■ **The problem**:
Leaving out every line that comes before the one containing "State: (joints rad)", output the rest of the records exactly, the final line included.
═══ Information provided ═══
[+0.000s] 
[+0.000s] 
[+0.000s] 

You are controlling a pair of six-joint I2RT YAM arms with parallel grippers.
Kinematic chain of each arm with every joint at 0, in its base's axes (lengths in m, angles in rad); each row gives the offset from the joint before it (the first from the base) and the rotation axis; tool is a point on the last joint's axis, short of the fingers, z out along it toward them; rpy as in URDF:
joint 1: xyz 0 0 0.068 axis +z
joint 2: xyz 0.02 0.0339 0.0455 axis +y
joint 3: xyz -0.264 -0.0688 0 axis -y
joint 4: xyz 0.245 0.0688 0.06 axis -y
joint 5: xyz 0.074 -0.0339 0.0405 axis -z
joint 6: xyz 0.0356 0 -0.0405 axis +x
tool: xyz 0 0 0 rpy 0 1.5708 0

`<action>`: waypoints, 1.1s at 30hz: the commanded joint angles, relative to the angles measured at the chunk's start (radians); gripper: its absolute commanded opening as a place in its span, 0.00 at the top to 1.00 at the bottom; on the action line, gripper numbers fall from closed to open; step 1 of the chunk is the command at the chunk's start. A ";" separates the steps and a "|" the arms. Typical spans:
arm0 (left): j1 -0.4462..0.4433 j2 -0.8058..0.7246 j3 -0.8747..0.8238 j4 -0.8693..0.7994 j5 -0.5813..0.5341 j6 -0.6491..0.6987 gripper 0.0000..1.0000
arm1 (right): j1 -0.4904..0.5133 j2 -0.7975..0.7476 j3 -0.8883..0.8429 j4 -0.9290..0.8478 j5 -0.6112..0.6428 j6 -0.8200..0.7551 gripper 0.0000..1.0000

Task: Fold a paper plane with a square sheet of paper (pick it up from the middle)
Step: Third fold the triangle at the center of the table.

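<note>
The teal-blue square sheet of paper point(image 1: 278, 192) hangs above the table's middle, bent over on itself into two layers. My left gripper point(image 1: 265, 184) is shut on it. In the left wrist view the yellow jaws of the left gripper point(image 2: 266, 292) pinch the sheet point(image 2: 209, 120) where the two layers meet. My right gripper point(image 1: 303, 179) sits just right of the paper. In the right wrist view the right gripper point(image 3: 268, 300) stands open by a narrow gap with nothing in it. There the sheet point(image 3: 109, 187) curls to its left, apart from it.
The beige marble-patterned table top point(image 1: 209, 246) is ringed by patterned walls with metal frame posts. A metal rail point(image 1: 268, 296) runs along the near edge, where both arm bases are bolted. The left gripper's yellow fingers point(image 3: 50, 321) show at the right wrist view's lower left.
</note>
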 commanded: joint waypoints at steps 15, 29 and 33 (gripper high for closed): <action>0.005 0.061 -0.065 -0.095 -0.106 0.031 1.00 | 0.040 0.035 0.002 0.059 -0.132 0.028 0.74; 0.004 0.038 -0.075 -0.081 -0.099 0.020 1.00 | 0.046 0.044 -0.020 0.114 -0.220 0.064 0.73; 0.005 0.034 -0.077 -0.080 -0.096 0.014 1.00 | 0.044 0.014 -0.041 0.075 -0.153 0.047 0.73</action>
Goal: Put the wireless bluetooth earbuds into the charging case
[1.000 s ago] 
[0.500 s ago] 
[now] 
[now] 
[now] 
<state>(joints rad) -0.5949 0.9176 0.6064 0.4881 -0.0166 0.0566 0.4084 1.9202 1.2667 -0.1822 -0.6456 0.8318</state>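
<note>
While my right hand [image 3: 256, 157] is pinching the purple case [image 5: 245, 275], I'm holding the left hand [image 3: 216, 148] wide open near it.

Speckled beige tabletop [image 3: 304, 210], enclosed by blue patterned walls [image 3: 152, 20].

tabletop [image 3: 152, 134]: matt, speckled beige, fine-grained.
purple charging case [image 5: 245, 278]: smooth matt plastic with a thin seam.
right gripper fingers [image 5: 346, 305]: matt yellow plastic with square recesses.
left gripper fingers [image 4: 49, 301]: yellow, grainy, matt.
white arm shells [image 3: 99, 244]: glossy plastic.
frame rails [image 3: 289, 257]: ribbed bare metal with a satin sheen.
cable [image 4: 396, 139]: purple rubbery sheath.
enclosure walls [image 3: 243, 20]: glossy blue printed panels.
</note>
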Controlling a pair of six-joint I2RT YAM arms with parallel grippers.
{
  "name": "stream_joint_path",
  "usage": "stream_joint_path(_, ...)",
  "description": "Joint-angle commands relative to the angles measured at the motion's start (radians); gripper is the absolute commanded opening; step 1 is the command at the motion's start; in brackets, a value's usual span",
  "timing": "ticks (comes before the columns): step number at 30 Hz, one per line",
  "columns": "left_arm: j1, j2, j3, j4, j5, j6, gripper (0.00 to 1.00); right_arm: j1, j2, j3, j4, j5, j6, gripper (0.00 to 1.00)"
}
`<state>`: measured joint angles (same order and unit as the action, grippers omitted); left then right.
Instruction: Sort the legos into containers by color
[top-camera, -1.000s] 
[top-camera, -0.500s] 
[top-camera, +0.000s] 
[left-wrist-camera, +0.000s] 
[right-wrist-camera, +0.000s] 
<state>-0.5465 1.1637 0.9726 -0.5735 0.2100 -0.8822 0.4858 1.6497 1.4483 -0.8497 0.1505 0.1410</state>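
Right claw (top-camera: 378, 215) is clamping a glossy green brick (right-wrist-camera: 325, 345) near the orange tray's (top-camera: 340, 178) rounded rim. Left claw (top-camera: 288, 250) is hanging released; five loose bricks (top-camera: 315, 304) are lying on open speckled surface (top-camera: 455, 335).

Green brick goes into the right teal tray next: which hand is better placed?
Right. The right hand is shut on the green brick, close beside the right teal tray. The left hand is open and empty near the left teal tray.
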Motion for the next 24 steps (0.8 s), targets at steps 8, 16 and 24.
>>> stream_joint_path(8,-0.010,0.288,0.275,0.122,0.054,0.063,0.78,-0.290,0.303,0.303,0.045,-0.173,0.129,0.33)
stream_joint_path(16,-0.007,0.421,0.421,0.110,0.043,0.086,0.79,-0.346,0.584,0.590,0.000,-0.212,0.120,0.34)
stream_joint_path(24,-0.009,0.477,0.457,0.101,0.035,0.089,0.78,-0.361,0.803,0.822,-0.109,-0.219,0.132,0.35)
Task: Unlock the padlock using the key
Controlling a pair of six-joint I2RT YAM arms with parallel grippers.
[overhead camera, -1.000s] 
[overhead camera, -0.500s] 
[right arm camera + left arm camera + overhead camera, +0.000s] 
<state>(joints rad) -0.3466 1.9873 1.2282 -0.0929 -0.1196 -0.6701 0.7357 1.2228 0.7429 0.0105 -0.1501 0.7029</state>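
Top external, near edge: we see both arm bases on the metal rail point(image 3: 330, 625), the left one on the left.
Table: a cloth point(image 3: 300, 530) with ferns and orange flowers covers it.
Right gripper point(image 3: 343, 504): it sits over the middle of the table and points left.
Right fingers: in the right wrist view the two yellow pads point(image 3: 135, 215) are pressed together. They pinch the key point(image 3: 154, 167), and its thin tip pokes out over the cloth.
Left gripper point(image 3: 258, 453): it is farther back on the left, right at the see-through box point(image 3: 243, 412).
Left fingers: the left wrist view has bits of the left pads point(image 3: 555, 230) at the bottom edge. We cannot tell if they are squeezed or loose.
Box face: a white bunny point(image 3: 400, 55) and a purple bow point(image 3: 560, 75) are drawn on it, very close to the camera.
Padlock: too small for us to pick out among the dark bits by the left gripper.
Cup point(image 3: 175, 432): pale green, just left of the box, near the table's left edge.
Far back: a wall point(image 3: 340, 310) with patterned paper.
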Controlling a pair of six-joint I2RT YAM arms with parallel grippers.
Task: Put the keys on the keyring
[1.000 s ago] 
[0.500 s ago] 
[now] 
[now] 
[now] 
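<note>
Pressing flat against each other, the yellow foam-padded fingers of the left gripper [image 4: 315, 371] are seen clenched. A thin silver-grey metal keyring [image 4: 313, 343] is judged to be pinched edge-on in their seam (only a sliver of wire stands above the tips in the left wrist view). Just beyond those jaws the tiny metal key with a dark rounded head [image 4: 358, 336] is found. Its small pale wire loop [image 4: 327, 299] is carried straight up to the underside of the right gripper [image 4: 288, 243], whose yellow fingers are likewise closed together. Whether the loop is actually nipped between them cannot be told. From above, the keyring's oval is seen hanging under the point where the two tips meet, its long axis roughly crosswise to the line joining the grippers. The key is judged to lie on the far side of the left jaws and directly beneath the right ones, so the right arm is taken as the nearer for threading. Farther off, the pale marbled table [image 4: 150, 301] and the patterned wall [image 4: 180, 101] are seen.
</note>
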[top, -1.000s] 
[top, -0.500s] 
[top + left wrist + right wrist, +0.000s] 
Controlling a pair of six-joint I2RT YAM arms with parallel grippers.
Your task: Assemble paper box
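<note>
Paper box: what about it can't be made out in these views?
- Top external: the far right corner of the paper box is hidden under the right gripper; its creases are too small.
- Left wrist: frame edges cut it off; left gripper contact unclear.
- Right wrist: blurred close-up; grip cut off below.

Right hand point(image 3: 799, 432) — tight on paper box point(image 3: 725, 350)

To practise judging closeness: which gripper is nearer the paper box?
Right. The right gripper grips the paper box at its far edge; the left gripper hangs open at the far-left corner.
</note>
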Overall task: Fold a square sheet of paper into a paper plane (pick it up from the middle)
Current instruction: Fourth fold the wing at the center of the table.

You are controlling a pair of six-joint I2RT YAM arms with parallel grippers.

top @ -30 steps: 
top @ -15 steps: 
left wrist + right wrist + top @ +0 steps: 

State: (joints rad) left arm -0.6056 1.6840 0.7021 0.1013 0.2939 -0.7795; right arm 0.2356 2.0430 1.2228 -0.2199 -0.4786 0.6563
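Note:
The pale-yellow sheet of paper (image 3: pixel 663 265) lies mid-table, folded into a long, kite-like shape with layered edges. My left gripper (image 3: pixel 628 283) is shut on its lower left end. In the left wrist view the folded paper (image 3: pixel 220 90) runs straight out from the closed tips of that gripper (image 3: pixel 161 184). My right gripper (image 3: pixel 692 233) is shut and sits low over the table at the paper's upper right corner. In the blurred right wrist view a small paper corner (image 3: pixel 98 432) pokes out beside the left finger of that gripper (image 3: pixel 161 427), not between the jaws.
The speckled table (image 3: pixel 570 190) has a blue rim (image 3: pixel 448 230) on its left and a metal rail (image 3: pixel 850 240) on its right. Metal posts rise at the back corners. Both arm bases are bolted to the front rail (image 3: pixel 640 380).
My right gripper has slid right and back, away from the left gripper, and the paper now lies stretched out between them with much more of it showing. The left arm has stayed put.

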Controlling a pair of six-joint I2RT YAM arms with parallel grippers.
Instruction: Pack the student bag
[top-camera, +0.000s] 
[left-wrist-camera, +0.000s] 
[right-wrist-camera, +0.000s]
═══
■ **Output for this task**:
State: (joints rad) left arm -0.6056 1.6840 0.7021 0.1013 0.2939 -0.7795; right arm 0.2356 2.0430 1.2228 -0.2199 -0.4786 0.6563
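Note:
The pale-yellow sheet of paper (image 3: pixel 663 265) lies mid-table, folded into a long, kite-like shape with layered edges. My left gripper (image 3: pixel 628 283) is shut on its lower left end. In the left wrist view the folded paper (image 3: pixel 220 90) runs straight out from the closed tips of that gripper (image 3: pixel 161 184). My right gripper (image 3: pixel 692 233) is shut and sits low over the table at the paper's upper right corner. In the blurred right wrist view a small paper corner (image 3: pixel 98 432) pokes out beside the left finger of that gripper (image 3: pixel 161 427), not between the jaws.
The speckled table (image 3: pixel 570 190) has a blue rim (image 3: pixel 448 230) on its left and a metal rail (image 3: pixel 850 240) on its right. Metal posts rise at the back corners. Both arm bases are bolted to the front rail (image 3: pixel 640 380).
My right gripper has slid right and back, away from the left gripper, and the paper now lies stretched out between them with much more of it showing. The left arm has stayed put.
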
Controlling a pair of six-joint I2RT YAM arms with parallel grippers.
Instruction: Pack the student bag
[top-camera, +0.000s] 
[left-wrist-camera, +0.000s] 
[right-wrist-camera, +0.000s]

No further work is required for this exercise.